After being brought up by somewhat overbearing and devoutly religious parents, Thelma (Eili Harboe) is striking out on her own at university in Oslo. While she is shy and struggles to make friends initially, Thelma eventually becomes close to classmate Anja (Kaya Wilkins). Their relationship starts to become increasingly intimate. At the same time, Thelma is experiencing strange and increasingly severe seizures. She comes to learn that they are connected with some kind of mysterious, supernatural powers she has inherited.


 


Thelma has been compared to Stephen King’s Carrie but the film also draws resonance with this year's stellar film Raw, a French-Belgian horror with a cannibalistic twist. All three are coming-of-age stories featuring young women who are coming to grips with their sexuality, but it becomes clear from an early stage that something abnormal or supernatural is happening to their minds and bodies.


Mind you, while this trio are comparable, they are also completely distinct and unique, and in Thelma, there is something intoxicatingly fascinating about the story unravelling before your eyes. This effect could not be achieved without the key lead performance of relative newcomer Eili Harboe as Thelma, who brings to the role an intensity that calls to mind the award-winning performance of Isabelle Huppert in the film The Piano Teacher (indeed there is a scene in the film that references the Cannes darling). Her supports in Kaya Wilkins, as well as Henrik Rafaelsen and Ellen Dorrit Petersen as the parents, are also impressive.
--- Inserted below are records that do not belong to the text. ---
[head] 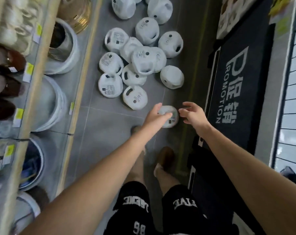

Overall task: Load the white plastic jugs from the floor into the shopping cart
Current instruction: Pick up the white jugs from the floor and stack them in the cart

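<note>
The left hand (158, 114) grips 1 smooth, rounded white plastic jug (171, 116) above the grey tiled floor (110, 133). The right hand (193, 112) is released, fingers loose, just beside it. Behind lies a heap of labelled jugs (143, 61). Round fabric bins (65, 48) stand at left, and a black PROMOTION mat (245, 82) is at right.

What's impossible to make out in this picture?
- Shopping cart: nowhere in the head view.
- Nearest jug: half covered by the left hand; whether it grips is lost in blur.
- Jug labels: too small to read.
- Farthest jugs: cut by the top edge.
</note>
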A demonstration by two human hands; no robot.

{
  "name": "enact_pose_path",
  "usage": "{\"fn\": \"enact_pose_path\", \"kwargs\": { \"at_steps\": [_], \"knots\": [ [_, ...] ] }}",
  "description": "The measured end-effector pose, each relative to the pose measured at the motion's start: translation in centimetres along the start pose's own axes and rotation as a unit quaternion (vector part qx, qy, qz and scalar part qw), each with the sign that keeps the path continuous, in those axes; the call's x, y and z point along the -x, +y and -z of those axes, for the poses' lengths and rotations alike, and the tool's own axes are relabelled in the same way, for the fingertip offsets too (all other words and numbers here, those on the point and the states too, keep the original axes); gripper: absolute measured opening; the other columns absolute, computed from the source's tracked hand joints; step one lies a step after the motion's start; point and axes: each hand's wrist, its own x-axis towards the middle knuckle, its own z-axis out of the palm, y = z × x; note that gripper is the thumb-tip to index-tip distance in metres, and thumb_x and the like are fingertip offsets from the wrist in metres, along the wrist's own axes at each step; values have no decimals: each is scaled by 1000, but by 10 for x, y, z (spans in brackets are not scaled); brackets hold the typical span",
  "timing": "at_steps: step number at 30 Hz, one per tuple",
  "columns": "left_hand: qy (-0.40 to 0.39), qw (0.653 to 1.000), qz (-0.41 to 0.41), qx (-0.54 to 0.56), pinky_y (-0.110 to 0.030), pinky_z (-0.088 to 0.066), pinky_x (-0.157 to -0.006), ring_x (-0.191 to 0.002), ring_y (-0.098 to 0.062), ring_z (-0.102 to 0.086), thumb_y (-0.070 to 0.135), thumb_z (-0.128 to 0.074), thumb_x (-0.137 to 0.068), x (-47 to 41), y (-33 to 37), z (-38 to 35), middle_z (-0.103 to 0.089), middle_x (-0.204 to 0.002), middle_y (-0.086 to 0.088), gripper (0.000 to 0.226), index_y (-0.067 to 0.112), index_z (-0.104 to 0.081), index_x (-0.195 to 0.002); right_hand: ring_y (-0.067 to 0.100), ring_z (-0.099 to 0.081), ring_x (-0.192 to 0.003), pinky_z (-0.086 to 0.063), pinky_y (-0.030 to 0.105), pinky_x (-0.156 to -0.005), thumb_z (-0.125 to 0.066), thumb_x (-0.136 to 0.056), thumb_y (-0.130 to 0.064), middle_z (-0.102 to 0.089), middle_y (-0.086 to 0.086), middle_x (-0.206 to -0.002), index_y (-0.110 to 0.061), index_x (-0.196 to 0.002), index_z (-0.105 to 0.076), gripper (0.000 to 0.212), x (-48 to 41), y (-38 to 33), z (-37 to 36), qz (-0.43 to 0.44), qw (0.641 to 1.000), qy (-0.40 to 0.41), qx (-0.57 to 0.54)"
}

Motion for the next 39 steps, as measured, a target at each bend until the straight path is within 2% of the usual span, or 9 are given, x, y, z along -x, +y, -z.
{"fn": "enact_pose_path", "kwargs": {
  "at_steps": [3,8,15,19,23,27,32,35,39],
  "knots": [
    [-5,1000,26,-3,-19,-33,-95,-130,-19,-43,20,-62,-90,-70,-24,-10,-42,-145,-6,60,15,-38,-144,19,-62,-99,-46,18,-67,-58,-93,-8,-61,10,-115,-6,-133,-49,41,-54,26,-10,-24,1000,11,-6],
    [4,996,82,-20,-39,-41,-105,-122,-24,-52,24,-67,-83,-183,-88,-33,-53,-134,-7,56,14,-48,-135,7,-59,-87,-46,14,-60,-58,-93,-9,-62,7,-115,-8,-133,-48,41,-158,91,-31,-71,997,21,-5],
    [-17,991,134,-2,-23,-35,-96,-129,-21,-43,21,-64,-90,-310,-184,-71,-41,-144,-4,64,15,-32,-145,15,-55,-107,-46,19,-79,-57,-93,-8,-55,6,-126,-9,-136,-46,44,-291,183,-56,-122,991,18,54],
    [10,989,150,13,-42,-45,-103,-124,-23,-50,30,-74,-73,-370,-227,-88,-49,-136,-4,79,16,-37,-141,15,-52,-113,-44,17,-78,-61,-91,-8,-51,7,-135,-10,-141,-41,54,-354,230,-62,-125,987,-1,96],
    [30,986,165,-20,-48,-32,-112,-139,-28,-31,41,-75,-74,-424,-259,-104,-20,-156,-9,104,15,-12,-152,26,-39,-135,-37,36,-103,-72,-84,-29,-32,7,-153,-23,-151,-24,83,-402,265,-59,-138,986,-5,98],
    [26,985,169,-22,-55,-34,-108,-143,-30,-20,56,-74,-68,-455,-281,-109,-11,-158,-4,113,22,-7,-153,31,-38,-136,-36,50,-109,-74,-76,-47,-28,7,-156,-32,-152,-14,98,-438,287,-51,-166,977,-52,121],
    [4,986,166,-20,-48,-35,-110,-136,-28,-35,67,-78,-54,-467,-298,-102,-22,-154,-5,123,28,-12,-150,25,-54,-121,-45,45,-103,-74,-68,-56,-49,2,-141,-31,-148,-29,95,-454,305,-46,-146,977,-99,121],
    [0,987,161,-13,-48,-46,-100,-125,-25,-48,78,-72,-36,-466,-299,-100,-39,-144,-2,130,30,-21,-146,20,-60,-109,-51,39,-93,-73,-78,-46,-59,0,-126,-29,-138,-44,69,-453,305,-47,-134,981,-91,110],
    [11,987,160,-8,-48,-52,-92,-114,-23,-55,72,-75,-46,-449,-288,-91,-50,-133,0,116,28,-27,-142,15,-63,-101,-50,27,-76,-71,-82,-39,-63,-3,-116,-32,-124,-51,47,-435,294,-53,-130,985,-73,84]
  ]
}}
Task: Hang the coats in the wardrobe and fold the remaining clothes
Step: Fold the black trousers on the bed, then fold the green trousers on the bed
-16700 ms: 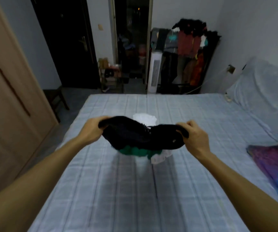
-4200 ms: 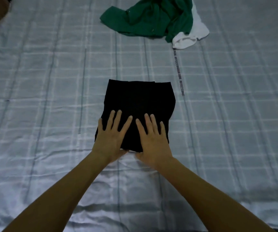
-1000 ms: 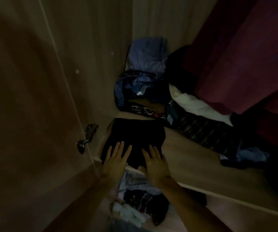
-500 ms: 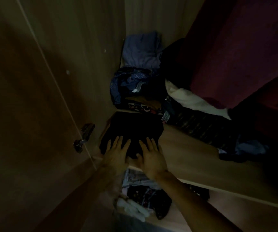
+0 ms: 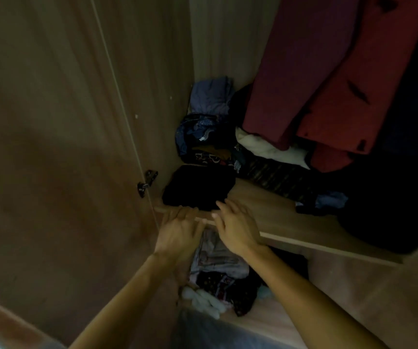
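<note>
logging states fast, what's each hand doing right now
Left hand: open, holding nothing, at the shelf edge.
Right hand: open, holding nothing, fingertips by the folded black garment.

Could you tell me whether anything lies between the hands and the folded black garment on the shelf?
Nothing visible does: left hand and right hand sit at the front edge of the shelf, directly before the garment.

Single head-worn wide-angle view. Faces forward and steeply down into open wardrobe point(image 5: 215, 46), close in. Door point(image 5: 51, 147) fills left half; shelf point(image 5: 278, 205) crosses centre diagonally; red coat point(image 5: 303, 84) hangs upper right. Forearms enter from bottom edge; left hand point(image 5: 180, 230), right hand point(image 5: 235, 227) side by side mid-frame at shelf front. Dim light.
</note>
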Demonstrator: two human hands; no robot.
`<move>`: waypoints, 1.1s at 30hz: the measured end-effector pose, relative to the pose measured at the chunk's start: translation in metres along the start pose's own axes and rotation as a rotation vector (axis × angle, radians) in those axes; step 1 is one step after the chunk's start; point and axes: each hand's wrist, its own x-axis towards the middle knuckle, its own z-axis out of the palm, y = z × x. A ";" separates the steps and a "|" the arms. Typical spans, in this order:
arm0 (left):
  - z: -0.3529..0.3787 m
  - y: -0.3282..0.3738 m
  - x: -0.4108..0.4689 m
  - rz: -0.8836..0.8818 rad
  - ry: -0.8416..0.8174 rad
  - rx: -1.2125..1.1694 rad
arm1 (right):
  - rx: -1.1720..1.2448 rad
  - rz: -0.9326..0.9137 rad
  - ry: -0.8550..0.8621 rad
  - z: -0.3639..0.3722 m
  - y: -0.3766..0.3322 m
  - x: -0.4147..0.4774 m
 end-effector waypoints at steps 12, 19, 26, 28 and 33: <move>-0.049 0.072 -0.130 0.198 -0.040 -0.230 | -0.078 0.188 0.182 -0.060 -0.018 -0.198; -0.051 0.094 -0.231 0.425 -0.154 -0.384 | -0.114 0.434 0.244 -0.046 -0.067 -0.330; -0.044 0.121 -0.351 0.712 -0.351 -0.573 | -0.195 0.726 0.368 -0.016 -0.140 -0.483; -0.047 0.142 -0.380 0.793 -0.395 -0.632 | -0.191 0.841 0.401 -0.023 -0.153 -0.527; -0.075 0.204 -0.465 1.039 -0.449 -0.678 | -0.254 1.056 0.543 -0.055 -0.185 -0.646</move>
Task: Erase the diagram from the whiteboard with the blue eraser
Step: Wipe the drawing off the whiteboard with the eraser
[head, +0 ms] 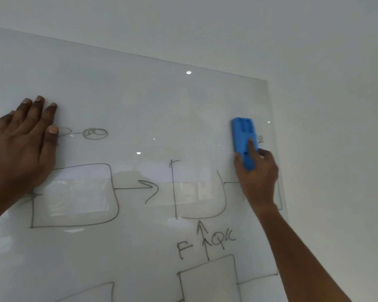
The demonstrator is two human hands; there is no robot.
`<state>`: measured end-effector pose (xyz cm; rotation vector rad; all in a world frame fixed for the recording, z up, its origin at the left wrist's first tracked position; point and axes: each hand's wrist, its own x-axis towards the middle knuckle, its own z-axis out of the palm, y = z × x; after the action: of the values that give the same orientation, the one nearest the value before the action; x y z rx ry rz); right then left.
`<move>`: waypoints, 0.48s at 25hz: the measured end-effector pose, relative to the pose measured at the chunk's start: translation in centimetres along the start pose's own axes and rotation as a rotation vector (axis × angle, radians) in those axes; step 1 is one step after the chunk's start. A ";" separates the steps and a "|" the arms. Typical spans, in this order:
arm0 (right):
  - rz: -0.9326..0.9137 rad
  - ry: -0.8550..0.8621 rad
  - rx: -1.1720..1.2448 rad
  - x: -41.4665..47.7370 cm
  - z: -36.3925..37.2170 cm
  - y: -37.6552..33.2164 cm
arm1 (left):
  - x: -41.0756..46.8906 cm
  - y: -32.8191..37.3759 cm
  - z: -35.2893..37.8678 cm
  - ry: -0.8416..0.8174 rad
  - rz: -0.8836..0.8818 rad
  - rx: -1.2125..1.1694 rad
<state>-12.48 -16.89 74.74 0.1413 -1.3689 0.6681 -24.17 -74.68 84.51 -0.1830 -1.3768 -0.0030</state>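
Note:
The glass whiteboard (140,101) fills most of the view and carries a grey marker diagram (74,195) of boxes, arrows and letters. My right hand (256,175) grips the blue eraser (242,136) near the board's right edge, holding it upright against the glass, index finger laid along its back. A small "2" shows just right of the eraser. The upper part of the middle box beside it is wiped away. My left hand (24,140) lies flat on the board at the left, fingers straight, covering the top-left corner of the left box.
A plain white wall (336,105) surrounds the board above and to the right. The board's right edge (271,127) runs just past the eraser. More boxes and the letters "F" and "QK" (223,238) sit lower on the board.

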 end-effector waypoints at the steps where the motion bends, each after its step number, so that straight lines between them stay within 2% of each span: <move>1: 0.128 0.042 0.002 1.1 -0.2 0.7 | 0.2 -0.9 0.9 -0.008 -0.001 0.005; 3: 0.257 0.089 -0.018 1.9 0.8 -0.1 | 0.5 -2.0 2.2 -0.016 -0.007 0.008; 4: 0.226 0.087 -0.025 1.3 1.6 -1.4 | 0.5 -2.4 2.5 -0.017 -0.007 0.002; 7: -0.167 -0.008 -0.083 -2.7 3.5 -5.0 | 0.3 -2.7 2.7 -0.018 -0.004 -0.069; 9: -0.405 -0.096 -0.164 -3.5 2.9 -4.0 | 0.4 -2.2 2.5 -0.007 -0.004 -0.134; 10: -0.451 -0.099 -0.193 -2.9 2.1 -2.6 | 0.5 -1.9 2.4 0.002 -0.003 -0.161; 11: -0.411 -0.069 -0.218 -2.3 1.2 -1.0 | 0.5 -1.6 2.1 0.005 0.001 -0.167; 12: -0.291 -0.027 -0.236 -1.7 0.4 0.6 | 0.6 -1.3 1.9 0.013 0.009 -0.159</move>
<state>-13.22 -17.17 73.06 0.1572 -1.4083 0.2603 -26.03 -75.69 85.56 -0.3214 -1.3634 -0.1057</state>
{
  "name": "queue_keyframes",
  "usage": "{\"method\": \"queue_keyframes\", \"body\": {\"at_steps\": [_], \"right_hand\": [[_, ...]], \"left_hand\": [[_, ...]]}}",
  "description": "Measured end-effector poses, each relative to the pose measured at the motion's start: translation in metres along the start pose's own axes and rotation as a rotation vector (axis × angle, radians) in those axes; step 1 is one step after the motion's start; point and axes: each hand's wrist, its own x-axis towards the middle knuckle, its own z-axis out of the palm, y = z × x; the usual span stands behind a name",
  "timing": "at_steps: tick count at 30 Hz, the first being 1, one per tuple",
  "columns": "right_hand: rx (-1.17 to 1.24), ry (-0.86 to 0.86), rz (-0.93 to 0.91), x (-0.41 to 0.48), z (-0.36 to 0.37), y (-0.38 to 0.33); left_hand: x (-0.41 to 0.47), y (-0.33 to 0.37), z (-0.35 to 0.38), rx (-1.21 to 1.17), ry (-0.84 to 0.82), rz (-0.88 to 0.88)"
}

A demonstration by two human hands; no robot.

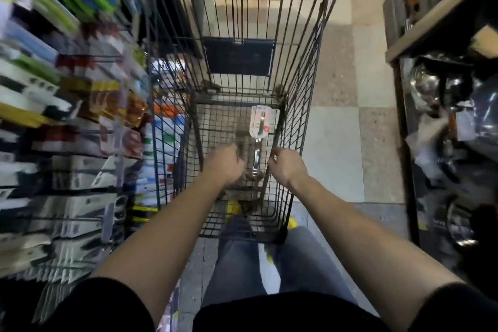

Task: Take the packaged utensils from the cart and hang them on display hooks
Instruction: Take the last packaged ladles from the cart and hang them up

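Observation:
A packaged utensil (259, 127), a metal ladle on a white card, lies on the floor of the wire cart (301, 116) near its right wall. My left hand (225, 167) is down inside the cart just left of the ladle. Its fingers are closed around a blurred grey utensil (239, 140) that sticks up from the fist. My right hand (287, 167) is just right of the ladle's handle with its fingers curled by the cart's right wall. Whether it holds anything is unclear. Display hooks (89, 159) with carded goods fill the rack on the left.
The cart stands in a narrow aisle on a tiled floor (336, 143). A shelf unit (442, 13) with metal pots and wrapped wares lines the right side. The cart's dark child-seat flap (238, 56) hangs at its far end. My legs and yellow shoes are below the cart.

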Motion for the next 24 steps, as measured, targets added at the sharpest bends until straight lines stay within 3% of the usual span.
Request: {"method": "queue_keyframes", "body": {"at_steps": [9,17,21,24], "right_hand": [[0.103,-0.010,0.168,0.127,0.056,-0.002],[0.188,0.054,0.312,0.239,0.112,0.041],[0.330,0.126,0.373,0.272,0.133,0.054],[0.534,0.163,0.437,0.292,0.140,0.052]], "left_hand": [[0.127,-0.030,0.042,-0.189,-0.130,-0.054],[0.236,-0.038,0.109,-0.217,-0.064,-0.079],[0.260,-0.042,0.138,-0.109,-0.021,-0.022],[0.276,-0.036,0.147,-0.331,-0.011,-0.069]]}}
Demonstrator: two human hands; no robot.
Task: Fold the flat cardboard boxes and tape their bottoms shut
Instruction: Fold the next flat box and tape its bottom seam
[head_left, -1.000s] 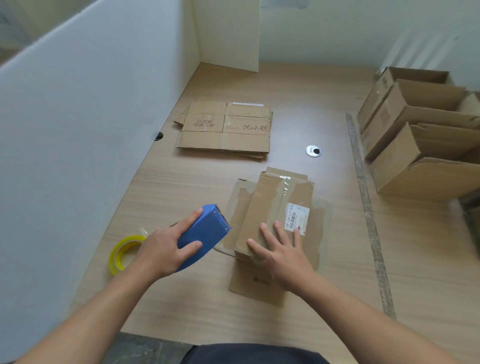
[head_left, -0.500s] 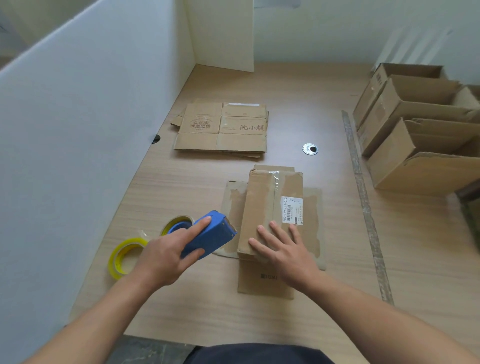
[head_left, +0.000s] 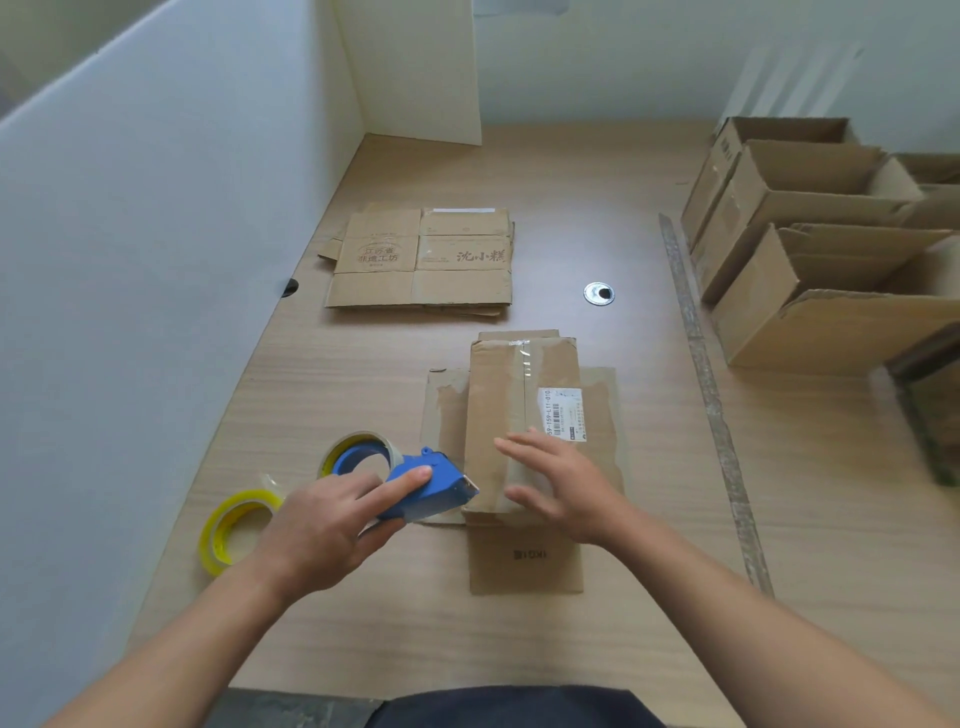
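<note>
Bearing label (head_left: 563, 415) 59-159-L11-010, box (head_left: 493, 415), tape dispenser (head_left: 428, 491)

The left hand (head_left: 332, 525) grips a blue tape dispenser (head_left: 426, 486), its nose at the near left corner of the box (head_left: 493, 395). The right hand (head_left: 561, 488) lies flat on top (white label (head_left: 563, 415) just beyond the fingers). A yellow tape roll (head_left: 234, 525) lies left, a flat cardboard stack (head_left: 421, 260) far, and open boxes (head_left: 810, 249) right.

Wooden table (head_left: 363, 374); round metal grommet (head_left: 598, 293) set in it; white partition (head_left: 156, 260) along left.
</note>
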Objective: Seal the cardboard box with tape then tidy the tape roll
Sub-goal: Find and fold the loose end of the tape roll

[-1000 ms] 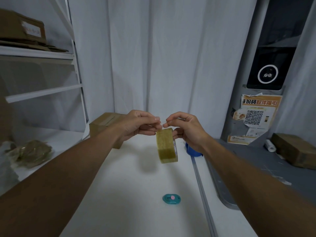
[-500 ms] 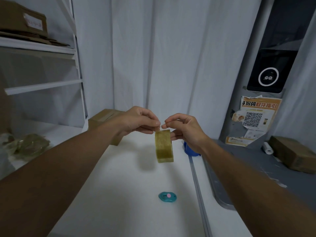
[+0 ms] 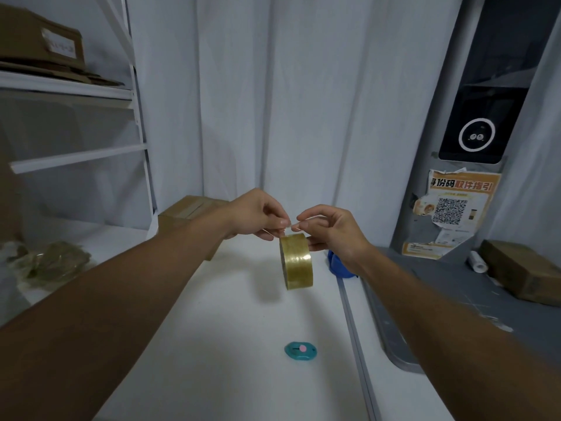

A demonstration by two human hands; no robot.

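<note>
Amber-tinted clear packing tape: the tape roll point(image 3: 296, 261) hangs in the air above the white counter point(image 3: 230, 344), edge-on to the camera, carried at its top between both hands
Right hand: the right hand point(image 3: 332, 230) has its lower fingers hooked at the roll's far side and core, taking the weight, while thumb and forefinger are pinched together just above the rim; this looks like the anchoring grip
Left hand: the left hand point(image 3: 258, 215) is closed in a fingertip pinch at the roll's top edge, meeting the right fingertips; judged to be picking at or gripping the loose tape end, which is too thin and clear to confirm
Reason for the hold: raised at chest level, the roll can turn freely and the seam can be felt for, which a roll lying flat would not allow
Cardboard box: the cardboard box point(image 3: 185, 214) sits at the back left of the counter beside the white shelf frame point(image 3: 142, 165), partly hidden by the left forearm; flaps appear down, and whether a pale strip on top is tape cannot be told
Cutter: a small teal cutter point(image 3: 300, 350) with a pink button lies on the counter near the front edge, within reach for severing the strip
Blue object: a blue object point(image 3: 337, 265) stands behind the right wrist, unidentified
Stage: judged early; no tape drawn out yet, and the roll is well apart from the box
</note>
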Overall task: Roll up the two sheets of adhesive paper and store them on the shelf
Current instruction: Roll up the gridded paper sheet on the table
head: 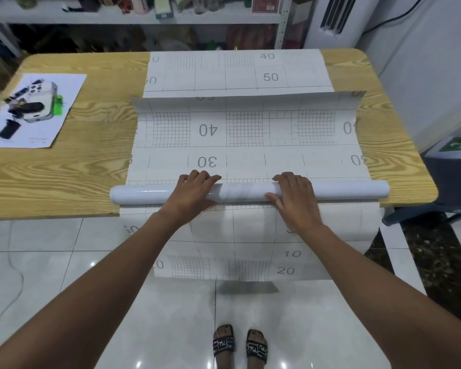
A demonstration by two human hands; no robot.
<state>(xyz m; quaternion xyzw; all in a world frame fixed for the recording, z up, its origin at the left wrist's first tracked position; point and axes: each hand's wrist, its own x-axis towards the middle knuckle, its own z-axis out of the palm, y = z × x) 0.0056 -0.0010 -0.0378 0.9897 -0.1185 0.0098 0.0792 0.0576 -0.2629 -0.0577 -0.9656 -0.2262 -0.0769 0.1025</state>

The mystery of what Thelma is and the extent of what she can do will keep you on edge, although audiences who like a neatly rounded-up story will likely find themselves dissatisfied with the finale. Still, it's a beautifully realised and stirring film that provides a strong entry into the work of director-writer Joachim Trier (whose previous credits include Louder Then Bombs, Reprise, and Oslo, August 31st). Moreover, it is a worthy choice for the Norwegian entry into the Best Foreign Language Film category at this year's Oscars.


 


Warning: The film contains strong flashing lights that may trigger seizures for persons with photosensitive epilepsy.